*EXERCISE INSTRUCTIONS*: Take the listing that follows and copy it precisely.

=====

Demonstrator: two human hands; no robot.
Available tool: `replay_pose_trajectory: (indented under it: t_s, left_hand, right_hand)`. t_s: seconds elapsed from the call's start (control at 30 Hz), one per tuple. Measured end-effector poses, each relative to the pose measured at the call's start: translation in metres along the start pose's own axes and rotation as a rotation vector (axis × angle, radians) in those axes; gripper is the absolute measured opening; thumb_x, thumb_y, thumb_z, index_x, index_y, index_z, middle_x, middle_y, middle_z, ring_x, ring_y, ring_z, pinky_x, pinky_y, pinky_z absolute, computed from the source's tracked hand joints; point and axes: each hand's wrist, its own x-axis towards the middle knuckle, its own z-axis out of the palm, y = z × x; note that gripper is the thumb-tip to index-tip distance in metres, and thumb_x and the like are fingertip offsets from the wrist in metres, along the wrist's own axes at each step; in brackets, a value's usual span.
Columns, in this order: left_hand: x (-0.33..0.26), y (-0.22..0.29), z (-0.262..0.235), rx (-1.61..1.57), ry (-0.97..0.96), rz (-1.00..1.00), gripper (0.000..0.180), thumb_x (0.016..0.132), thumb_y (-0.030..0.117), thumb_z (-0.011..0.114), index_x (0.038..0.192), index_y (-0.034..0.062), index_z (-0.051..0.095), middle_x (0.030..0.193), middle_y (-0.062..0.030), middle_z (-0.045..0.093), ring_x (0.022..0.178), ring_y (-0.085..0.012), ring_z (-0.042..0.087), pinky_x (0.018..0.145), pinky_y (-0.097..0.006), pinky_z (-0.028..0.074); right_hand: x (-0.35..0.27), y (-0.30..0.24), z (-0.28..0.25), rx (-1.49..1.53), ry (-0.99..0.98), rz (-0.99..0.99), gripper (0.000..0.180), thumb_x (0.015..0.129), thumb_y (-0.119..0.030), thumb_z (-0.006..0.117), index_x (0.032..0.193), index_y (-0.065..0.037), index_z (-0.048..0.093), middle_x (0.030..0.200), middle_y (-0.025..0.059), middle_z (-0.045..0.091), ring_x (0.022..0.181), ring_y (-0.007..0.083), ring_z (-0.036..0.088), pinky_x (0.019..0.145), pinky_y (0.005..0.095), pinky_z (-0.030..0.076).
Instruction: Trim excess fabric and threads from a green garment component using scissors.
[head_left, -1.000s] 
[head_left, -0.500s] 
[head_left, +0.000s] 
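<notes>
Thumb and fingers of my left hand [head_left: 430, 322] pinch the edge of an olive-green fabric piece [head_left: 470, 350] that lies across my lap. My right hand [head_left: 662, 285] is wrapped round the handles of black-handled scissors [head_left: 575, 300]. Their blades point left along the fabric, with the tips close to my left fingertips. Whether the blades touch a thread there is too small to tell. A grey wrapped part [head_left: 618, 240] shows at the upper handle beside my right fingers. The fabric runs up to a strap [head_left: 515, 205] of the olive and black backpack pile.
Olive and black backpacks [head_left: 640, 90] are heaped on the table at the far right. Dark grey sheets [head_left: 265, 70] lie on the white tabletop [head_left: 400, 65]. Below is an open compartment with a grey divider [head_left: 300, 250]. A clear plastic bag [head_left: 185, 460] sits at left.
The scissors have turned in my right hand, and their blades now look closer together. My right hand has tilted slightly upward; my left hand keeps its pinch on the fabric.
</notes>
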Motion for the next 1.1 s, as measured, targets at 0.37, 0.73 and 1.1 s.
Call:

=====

*PROBLEM SOLUTION*:
Demonstrator: two human hands; no robot.
Available tool: `replay_pose_trajectory: (indented under it: t_s, left_hand, right_hand)`. t_s: seconds elapsed from the call's start (control at 30 Hz), one per tuple. Measured end-effector poses, each relative to the pose measured at the call's start: translation in metres along the start pose's own axes and rotation as a rotation vector (axis × angle, radians) in those axes; gripper is the absolute measured opening; thumb_x, thumb_y, thumb_z, index_x, index_y, index_z, middle_x, middle_y, middle_z, ring_x, ring_y, ring_z, pinky_x, pinky_y, pinky_z absolute, computed from the source's tracked hand joints; point and axes: each hand's wrist, its own x-axis towards the middle knuckle, its own z-axis out of the palm, y = z × x; note that gripper is the thumb-tip to index-tip distance in metres, and thumb_x and the like are fingertip offsets from the wrist in metres, along the wrist's own axes at each step; in brackets, a value's usual span.
Columns, in this order: left_hand: x (-0.33..0.26), y (-0.22..0.29), z (-0.262..0.235), rx (-1.61..1.57), ry (-0.97..0.96), rz (-1.00..1.00), gripper (0.000..0.180), thumb_x (0.016..0.132), thumb_y (-0.030..0.117), thumb_z (-0.011..0.114), index_x (0.038..0.192), index_y (-0.034..0.062), index_z (-0.051..0.095), middle_x (0.030..0.193), middle_y (-0.062..0.030), middle_z (-0.045..0.093), ring_x (0.022..0.178), ring_y (-0.085..0.012), ring_z (-0.042..0.087), pinky_x (0.018..0.145), pinky_y (-0.097..0.006), pinky_z (-0.028..0.074); right_hand: x (-0.35..0.27), y (-0.30..0.24), z (-0.28..0.25), rx (-1.49..1.53), ry (-0.99..0.98), rz (-0.99..0.99), gripper (0.000..0.180), thumb_x (0.015..0.129), thumb_y (-0.119..0.030), thumb_z (-0.006..0.117), index_x (0.032..0.193), index_y (-0.065..0.037), index_z (-0.048..0.093), middle_x (0.030..0.200), middle_y (-0.025..0.059), middle_z (-0.045..0.091), ring_x (0.022..0.181), ring_y (-0.007..0.083), ring_z (-0.036..0.088), pinky_x (0.019..0.145), pinky_y (0.005..0.095), pinky_z (-0.030..0.076).
Instruction: Trim excess fabric and threads from a green garment component using scissors.
[head_left, -1.000s] 
[head_left, -0.500s] 
[head_left, +0.000s] 
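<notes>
Thumb and fingers of my left hand [head_left: 430, 322] pinch the edge of an olive-green fabric piece [head_left: 470, 350] that lies across my lap. My right hand [head_left: 662, 285] is wrapped round the handles of black-handled scissors [head_left: 575, 300]. Their blades point left along the fabric, with the tips close to my left fingertips. Whether the blades touch a thread there is too small to tell. A grey wrapped part [head_left: 618, 240] shows at the upper handle beside my right fingers. The fabric runs up to a strap [head_left: 515, 205] of the olive and black backpack pile.
Olive and black backpacks [head_left: 640, 90] are heaped on the table at the far right. Dark grey sheets [head_left: 265, 70] lie on the white tabletop [head_left: 400, 65]. Below is an open compartment with a grey divider [head_left: 300, 250]. A clear plastic bag [head_left: 185, 460] sits at left.
The scissors have turned in my right hand, and their blades now look closer together. My right hand has tilted slightly upward; my left hand keeps its pinch on the fabric.
</notes>
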Motion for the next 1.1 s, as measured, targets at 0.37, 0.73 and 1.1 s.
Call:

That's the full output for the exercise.